Do we harm or serve?

Human beings long to have a purpose, something that gives meaning to life, a goal toward which we can focus our energies, for when we lack a direction we lose our way: we become indecisive, confused and despondent. Then we may seek relief in distractions, meaningless place-holders for a purpose, activities and experiences of little importance that keep us occupied and fill in the time, but which won’t make us happy. On the contrary, very often these distractions have a negative effect on our physical and mental health.

Pir-o-Murshid Inayat Khan gave an extensive set of lectures on this topic, available in the first of the Message volumes as ‘The Purpose of Life.’ He taught that in each life there is a minor and a major purpose, and that in order to fulfil the greater purpose, which is a spiritual goal however we may perceive it, it is necessary to first fulfil the lesser purpose by an accomplishment or a degree of mastery in the world, for that is our apprenticeship. From the first step we learn the necessary skills and disciplines for the accomplishment of the second step. To give an example, a poet might devote her or himself to the polishing of the craft of poetry, mastering vocabulary, rhythms, poetic forms, literary allusions, figures of speech, and so on, but through years of dedication to perfection come at last to the realisation that the vast spread of beauty is only hinted at by words, and that the Divine is beyond the limits of language.

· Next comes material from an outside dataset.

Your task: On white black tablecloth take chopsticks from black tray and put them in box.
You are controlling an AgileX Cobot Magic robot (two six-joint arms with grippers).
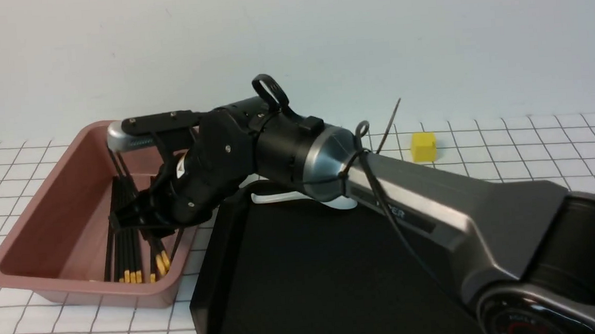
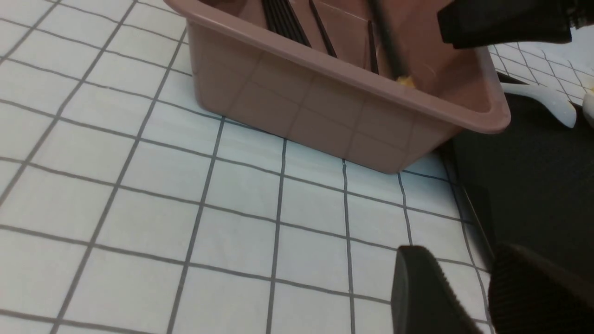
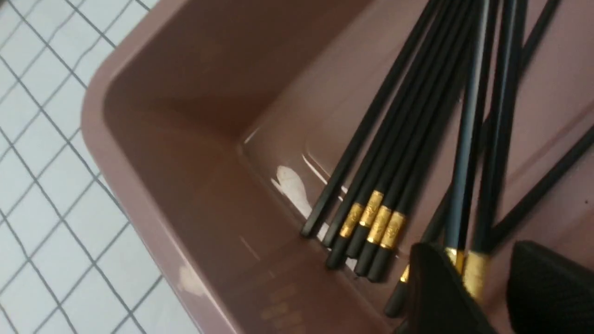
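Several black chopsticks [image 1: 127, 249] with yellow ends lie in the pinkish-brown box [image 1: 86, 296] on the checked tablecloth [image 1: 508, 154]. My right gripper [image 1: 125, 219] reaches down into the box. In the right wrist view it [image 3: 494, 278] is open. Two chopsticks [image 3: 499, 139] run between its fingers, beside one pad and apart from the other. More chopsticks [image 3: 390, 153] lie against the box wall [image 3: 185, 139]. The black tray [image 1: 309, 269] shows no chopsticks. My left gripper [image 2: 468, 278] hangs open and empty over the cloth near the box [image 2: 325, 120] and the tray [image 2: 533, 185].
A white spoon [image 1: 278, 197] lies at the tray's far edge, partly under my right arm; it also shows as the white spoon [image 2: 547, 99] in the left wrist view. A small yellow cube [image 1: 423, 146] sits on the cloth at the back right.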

The problem for the average person, though, is that from within the confusing turbulence of our own life it is difficult to apply such examples, and we are left asking ourselves if we have perhaps, or perhaps not, completed the first step, and if so, puzzling how to orient ourselves toward the second step, the greater purpose. In the Aphorisms, though, there is a sentence which could be very helpful: The angels were made to sing the praises of the Lord; the djinns to imagine, to dream, to meditate; but man is created to show humanity in his character.

Although there are billions of members of the human race, from the Sufi point of view there are few who qualify as ‘human.’ If we are spiritually asleep, we are not much above the animal nature that comes with our physical existence; our horizon is limited to the senses and the appetites. In this understanding, therefore, to be human is a significant achievement. It is said that Sufi Sarmad Kashani, an inspired mystic who lived in Delhi in the time of Emperor Aurangzeb, was once wandering naked through the streets when a friend gently suggested he should put some clothes on. “Why?” asked Sarmad. “Well,” his friend said, “there are people here.” And Sarmad replied, “I see no people.”

To show humanity in our character is to feel compassion for those around us, to recognize their suffering, and to sympathise. There are certainly traces of this in the animal world, but it only reaches its fulness in the person whose heart has truly opened, and who may hold not just those who are near and dear but the whole world in the heart. In Gayan Talas we find: “He is living whose sympathy is awake, and he is dead whose heart is asleep.” From this we can understand that we were made to consider others and share their sorrows and their pains. Hazrat Inayat Khan, in a text called ‘The Awakening of the Soul,’ said : What is necessary is to be wide awake in life and to see what is asked of us by our friend, by our neighbor, or by the stranger who is traveling with us, becoming more and more considerate and observing what is expected of us, asking ourselves: do we harm him or do we serve him? Are we kind to that person or do we hurt him? 

When this becomes our way of life, doubts about our purpose will be forgotten – because we will have forgotten our self.